Salazar does not meet the criteria under 26 U.S.C. § 6223(b)(8) as an attorney who, under local law, holds a lien upon the judgment or amount. Salazar presented an affidavit as Defendant's Supplemental Evidence on Defendant's Motion for Summary Judgment detailing fees charged for specific tasks and the number of hours spent on these specific tasks towards the procurement of the settlement between Rosales and Betancourt in this case [Dkt. No. 227]. While this affidavit serves to outline the potential amount of reasonable attorney's fees in this case, neither Defendant's Motion for Summary Judgment nor the supplemental filing with the affidavit provide evidence of "a contract enforceable against such judgment or amount" as required in Section 6223(b)(8). Therefore, viewing the evidence before it in the light most favorable to the Defendant, the Court concludes that Salazar does not possess a valid attorney's lien under local law.

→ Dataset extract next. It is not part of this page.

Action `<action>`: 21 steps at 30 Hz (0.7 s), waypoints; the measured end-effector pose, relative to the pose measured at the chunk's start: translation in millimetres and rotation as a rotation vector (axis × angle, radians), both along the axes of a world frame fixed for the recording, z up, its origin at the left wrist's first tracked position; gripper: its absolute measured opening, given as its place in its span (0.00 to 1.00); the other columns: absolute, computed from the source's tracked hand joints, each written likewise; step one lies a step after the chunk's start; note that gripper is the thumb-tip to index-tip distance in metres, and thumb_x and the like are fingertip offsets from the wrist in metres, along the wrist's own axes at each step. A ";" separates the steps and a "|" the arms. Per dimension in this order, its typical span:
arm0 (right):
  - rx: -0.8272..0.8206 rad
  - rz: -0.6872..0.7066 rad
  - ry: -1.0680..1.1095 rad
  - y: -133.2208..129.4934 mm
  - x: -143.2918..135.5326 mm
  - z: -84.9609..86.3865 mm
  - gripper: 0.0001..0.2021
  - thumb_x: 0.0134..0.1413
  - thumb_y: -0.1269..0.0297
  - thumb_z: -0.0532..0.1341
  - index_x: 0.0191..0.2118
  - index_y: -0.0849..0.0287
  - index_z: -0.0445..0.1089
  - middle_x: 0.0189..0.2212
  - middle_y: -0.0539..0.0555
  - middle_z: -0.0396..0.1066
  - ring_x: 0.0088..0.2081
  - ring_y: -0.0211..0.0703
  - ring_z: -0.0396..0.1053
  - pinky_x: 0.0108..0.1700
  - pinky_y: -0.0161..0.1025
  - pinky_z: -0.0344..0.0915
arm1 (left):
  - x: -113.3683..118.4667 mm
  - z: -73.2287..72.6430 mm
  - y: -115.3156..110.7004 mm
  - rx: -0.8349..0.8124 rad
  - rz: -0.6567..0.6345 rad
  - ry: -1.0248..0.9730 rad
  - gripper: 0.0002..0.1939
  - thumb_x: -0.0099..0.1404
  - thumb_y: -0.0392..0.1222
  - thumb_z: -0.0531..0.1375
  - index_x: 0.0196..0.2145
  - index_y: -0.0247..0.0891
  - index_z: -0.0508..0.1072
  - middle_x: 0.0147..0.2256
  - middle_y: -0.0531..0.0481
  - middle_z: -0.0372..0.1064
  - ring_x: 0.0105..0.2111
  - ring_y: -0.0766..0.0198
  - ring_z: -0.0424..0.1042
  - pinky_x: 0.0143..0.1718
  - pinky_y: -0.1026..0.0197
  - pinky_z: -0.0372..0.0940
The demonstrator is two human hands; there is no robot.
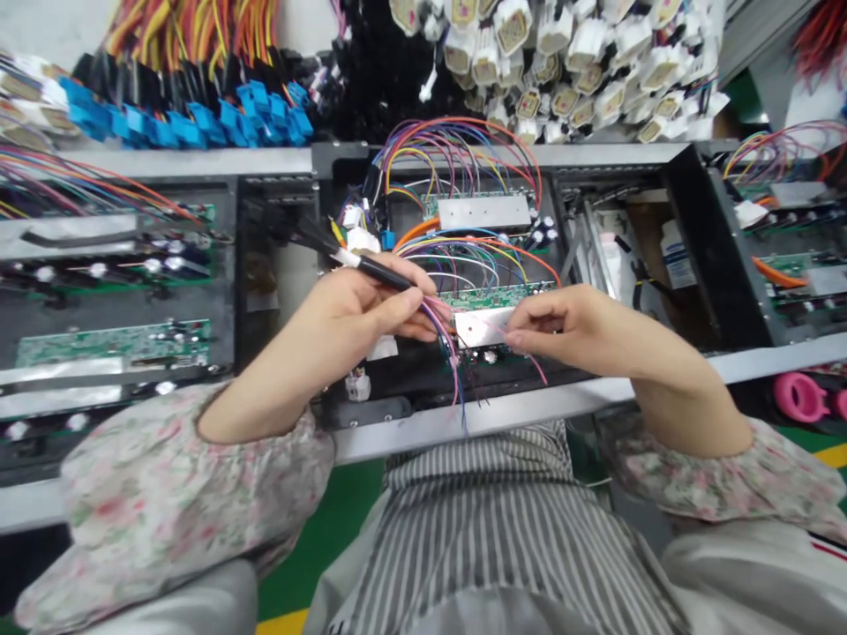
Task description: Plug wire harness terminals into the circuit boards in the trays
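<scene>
Between the thumb and fingers of my left hand (377,304) is a black-sleeved cable (386,272), from which several thin pink, purple and blue wires (453,360) hang down. My right hand (552,326) pinches a pink wire (537,363) from that bundle, its loose end pointing down to the right. Both hands are above a black fixture holding green circuit boards; the nearer board (493,297) has a silver metal plate (477,328) just beside my right fingertips. Coloured wires (490,251) arch over the boards behind my hands.
Blue connectors (191,123) on orange wires lie at the back left, white connectors (562,53) at the back right. More boards (112,344) sit at left. Pliers (641,278) and a white bottle (676,256) lie in the right compartment. A metal rail (516,410) runs along the front.
</scene>
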State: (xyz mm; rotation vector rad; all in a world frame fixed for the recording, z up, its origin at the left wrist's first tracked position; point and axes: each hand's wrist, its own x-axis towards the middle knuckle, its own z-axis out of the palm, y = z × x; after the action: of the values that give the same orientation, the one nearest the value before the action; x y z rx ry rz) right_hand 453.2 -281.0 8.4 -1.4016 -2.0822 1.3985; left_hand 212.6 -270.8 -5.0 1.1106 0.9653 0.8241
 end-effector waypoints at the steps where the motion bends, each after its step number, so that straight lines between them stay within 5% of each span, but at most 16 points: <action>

Priority of Federal Tax Liens
"Absent provision to the contrary, priority for purposes of federal law is governed by the common law principle that 'the first in time is first in right.'" United States v. McDermott, 113 S. Ct. 1526, 1528 (1993). Certain interests including attorney's liens are protected by a "superpriority" over the tax lien even when the notice of a federal tax lien has been filed. Centex-Landis Construction Co. v. United States, 2000 WL 1039475 (E.D. La. 2000).Under the present facts, a federal tax lien arose against Betancourt's property or right to property on May 12, 2005 in the amount of $1,769,944.55. In the event that Salazar held a valid lien for attorney's fees, the Court would assess the relative priority of the federal tax lien and an attorney's lien. However, under the present facts, Salazar has not established the existence of an attorney's lien. Therefore, the Court need not reach the issue of priority. The Court ORDERS the federal tax lien be partially satisfied with the $150,000 in the Court's registry.
Conclusion
There are no genuine issues of material fact concerning the priority and the amount of the tax lien, and therefore, the United States (Internal Revenue Service) is entitled to summary judgment as a matter of law. The Court GRANTS United States of America's (Internal Revenue Service) Motion for Summary Judgment [Dkt. No. 222] and DENIES Defendant's Motion for Summary Judgment [Dkt. No. 223]. The Court ORDERS that the funds in the amount of $150,000 be paid to the IRS in partial satisfaction of the federal tax lien on Betancourt's property.